## What the exercise asks:
Each line from the start of the listing below through the line containing "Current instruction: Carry" should be reproduced exactly, with no others.

## Dataset excerpt:
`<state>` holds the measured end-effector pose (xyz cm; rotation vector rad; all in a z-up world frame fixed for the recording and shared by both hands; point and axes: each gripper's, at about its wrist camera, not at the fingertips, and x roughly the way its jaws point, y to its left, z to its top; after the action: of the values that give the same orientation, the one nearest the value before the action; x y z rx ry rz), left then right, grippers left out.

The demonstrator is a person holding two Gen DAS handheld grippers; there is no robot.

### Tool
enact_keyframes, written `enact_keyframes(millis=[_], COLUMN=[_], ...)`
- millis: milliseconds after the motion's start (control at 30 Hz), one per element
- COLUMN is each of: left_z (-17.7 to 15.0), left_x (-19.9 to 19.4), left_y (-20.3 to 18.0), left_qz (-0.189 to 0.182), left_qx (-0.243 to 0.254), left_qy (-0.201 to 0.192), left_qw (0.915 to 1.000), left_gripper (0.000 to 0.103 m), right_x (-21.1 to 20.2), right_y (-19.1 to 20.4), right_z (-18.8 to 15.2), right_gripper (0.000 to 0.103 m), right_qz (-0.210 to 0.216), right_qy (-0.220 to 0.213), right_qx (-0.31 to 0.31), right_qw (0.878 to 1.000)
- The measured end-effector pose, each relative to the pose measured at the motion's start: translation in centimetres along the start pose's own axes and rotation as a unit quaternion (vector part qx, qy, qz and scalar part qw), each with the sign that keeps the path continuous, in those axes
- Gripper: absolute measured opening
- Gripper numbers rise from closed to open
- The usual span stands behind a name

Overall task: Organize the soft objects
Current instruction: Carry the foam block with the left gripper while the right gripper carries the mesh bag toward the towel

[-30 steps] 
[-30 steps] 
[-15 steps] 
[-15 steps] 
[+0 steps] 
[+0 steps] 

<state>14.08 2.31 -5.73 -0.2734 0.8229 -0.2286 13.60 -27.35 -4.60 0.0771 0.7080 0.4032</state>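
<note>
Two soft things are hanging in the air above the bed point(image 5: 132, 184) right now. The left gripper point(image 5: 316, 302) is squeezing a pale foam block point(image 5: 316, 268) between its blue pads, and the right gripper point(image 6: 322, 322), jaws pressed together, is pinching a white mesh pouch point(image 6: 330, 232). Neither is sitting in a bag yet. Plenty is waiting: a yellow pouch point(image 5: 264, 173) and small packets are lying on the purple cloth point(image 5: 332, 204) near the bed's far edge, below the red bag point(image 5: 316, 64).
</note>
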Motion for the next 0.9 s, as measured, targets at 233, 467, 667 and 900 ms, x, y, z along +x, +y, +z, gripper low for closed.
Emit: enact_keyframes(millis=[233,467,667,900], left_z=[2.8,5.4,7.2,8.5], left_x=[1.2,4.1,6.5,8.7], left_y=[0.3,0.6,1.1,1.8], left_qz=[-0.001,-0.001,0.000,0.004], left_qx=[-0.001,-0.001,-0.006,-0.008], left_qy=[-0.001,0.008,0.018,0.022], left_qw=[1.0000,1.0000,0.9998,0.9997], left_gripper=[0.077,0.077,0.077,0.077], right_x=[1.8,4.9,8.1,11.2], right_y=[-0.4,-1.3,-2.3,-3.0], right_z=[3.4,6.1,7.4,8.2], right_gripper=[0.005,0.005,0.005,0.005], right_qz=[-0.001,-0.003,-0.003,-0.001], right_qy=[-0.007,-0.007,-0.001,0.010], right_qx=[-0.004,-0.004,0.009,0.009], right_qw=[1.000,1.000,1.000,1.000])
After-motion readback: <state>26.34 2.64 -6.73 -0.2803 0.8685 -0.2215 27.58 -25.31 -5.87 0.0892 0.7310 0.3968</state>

## Output for this task:
`<state>` holds the measured end-effector pose (xyz cm; rotation vector rad; all in a z-up world frame fixed for the recording and shared by both hands; point and axes: each gripper's, at about its wrist camera, not at the fingertips, and x roughly the way its jaws point, y to its left, z to its top; after the action: of the values that give the same orientation, the one nearest the value before the action; x y z rx ry rz), left then right, grippers left out.

The demonstrator is a person holding two Gen DAS handheld grippers; there is no robot.

### Tool
enact_keyframes, written `enact_keyframes(millis=[_], COLUMN=[_], ...)`
- millis: milliseconds after the motion's start (control at 30 Hz), one per element
- COLUMN is each of: left_z (-17.7 to 15.0), left_x (-19.9 to 19.4), left_y (-20.3 to 18.0), left_qz (-0.189 to 0.182), left_qx (-0.243 to 0.254), left_qy (-0.201 to 0.192), left_qw (0.915 to 1.000), left_gripper (0.000 to 0.103 m), right_x (-21.1 to 20.2), right_y (-19.1 to 20.4), right_z (-18.8 to 15.2), right_gripper (0.000 to 0.103 m), right_qz (-0.210 to 0.216), right_qy (-0.220 to 0.213), right_qx (-0.31 to 0.31), right_qw (0.878 to 1.000)
- The measured end-effector pose, each relative to the pose measured at the motion's start: translation in centimetres along the start pose's own axes and rotation as a unit quaternion (vector part qx, qy, qz and scalar part qw), each with the sign that keeps the path continuous, in those axes
- Gripper: absolute measured opening
- Gripper numbers rise from closed to open
- The usual span stands behind a name

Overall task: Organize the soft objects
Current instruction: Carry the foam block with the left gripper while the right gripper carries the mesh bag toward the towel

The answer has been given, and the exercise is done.